Pour d’autres, les faits sont encore plus graves. La DGCCRF a constaté que les influenceurs déclaraient ou donnaient l’impression que la vente d’un produit ou la fourniture d’un service est licite alors qu’elle ne l’est pas.
Parmi les pratiques les plus courantes : des injections d’acide hyaluronique réalisées par une esthéticienne n’étant pas qualifiée comme médecin, des formations financées par le CPF avec reversement partiel en espèces ou encore la vente de produits contrefaits ou dangereux. « Il a également été constaté que des influenceurs faisaient la promotion de produits censés soigner des cancers ou que des services pouvaient accroître les chances de gagner à des jeux de hasard et d’argent. »
En conséquence, la DGCCRF a reporté aux autorités compétentes des faits de promotions de potentielles contrefaçons et escroqueries ainsi que l’exercice illégal de la médecine.
Des sanctions pour ces stars des réseaux sociaux
Après deux ans d’enquête, 35 avertissements ont été adressés aux influenceurs pour lesquels des manquements ponctuels ont été constatés. En outre, 81 injonctions de mise en conformité ainsi que 35 suites pénales ont été adressées aux influenceurs épinglés pour des faits les plus graves.
Dans une volonté de pédagogie, la DGCCRF a choisi de publier sur les réseaux sociaux des influenceurs une partie des injonctions et des transactions prononcées. Les consommateurs et acteurs du marché ont donc pu observer les publications des condamnations de ces stars des réseaux sociaux.
Des résultats à la clé et des contrôles qui se renforcent
Selon la DGCCRF, les condamnations et les contrôles sont efficaces. Après les contrôles, une majorité des influenceurs se met en conformité. Toutefois, les investigations se poursuivent auprès de ce ceux qui ne sont pas dans ce cas.
Les services de la répression des fraudes rappellent que pour les pratiques les plus graves, la loi du 9 juin 2023, permet d’adresser des injonctions sous astreinte financière tant que la mise en conformité n’est pas effective soit par l’arrêt des pratiques soit par le retrait des contenus. La DGCCRF dispose aussi d’un pouvoir de réquisition, mais aussi celui de demander directement aux plateformes de limiter l’accès au contenu illicite.
Les contrôles continuent de se renforcer en 2024 avec pour objectif « de détecter et sanctionner des pratiques commerciales trompeuses à propos de la conformité des produits et de la promotion des produits et services financiers considérés comme hautement risqués. »

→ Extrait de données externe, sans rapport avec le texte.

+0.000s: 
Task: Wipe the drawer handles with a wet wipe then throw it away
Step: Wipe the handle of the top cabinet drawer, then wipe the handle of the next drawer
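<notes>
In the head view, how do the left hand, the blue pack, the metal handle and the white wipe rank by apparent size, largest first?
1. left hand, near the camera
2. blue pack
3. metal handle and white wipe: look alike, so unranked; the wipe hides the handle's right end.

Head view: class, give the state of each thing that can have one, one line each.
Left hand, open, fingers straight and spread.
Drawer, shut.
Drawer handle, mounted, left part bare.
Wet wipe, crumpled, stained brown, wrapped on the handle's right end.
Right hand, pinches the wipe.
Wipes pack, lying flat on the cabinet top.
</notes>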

Un Cash Investigation qui affiche les influenceurs
Dans le numéro de Cash Investigation diffusé le 4 avril 2024, Elise Lucet a décidé d’étudier les pratiques ces influenceurs. Ces influenceurs sont aujourd’hui poursuivis pour escroquerie par des victimes qui ont cru en leurs investissements « garantis sans risque ». Marc Blata, qui s’est spécialisé dans le copy-trading (une méthode d’investissement permettant à un investisseur de copier et répliquer automatiquement les transactions d’un autre investisseur plus expérimenté) et actuellement au cœur d’une enquête suite à une plainte pour escroquerie a été interviewé par la journaliste d’investigation. Pour sa défense, l’influenceur a enchaîné les comparaisons douteuses et a qualifié certains de ses abonnés « d’idiots ». Certains ont pourtant perdu des milliers d’euros en suivant les conseils de leur « mentor ».
* Direction générale de la concurrence, de la consommation et de la répression des fraudes.
** CPF, Compte personnel de formation.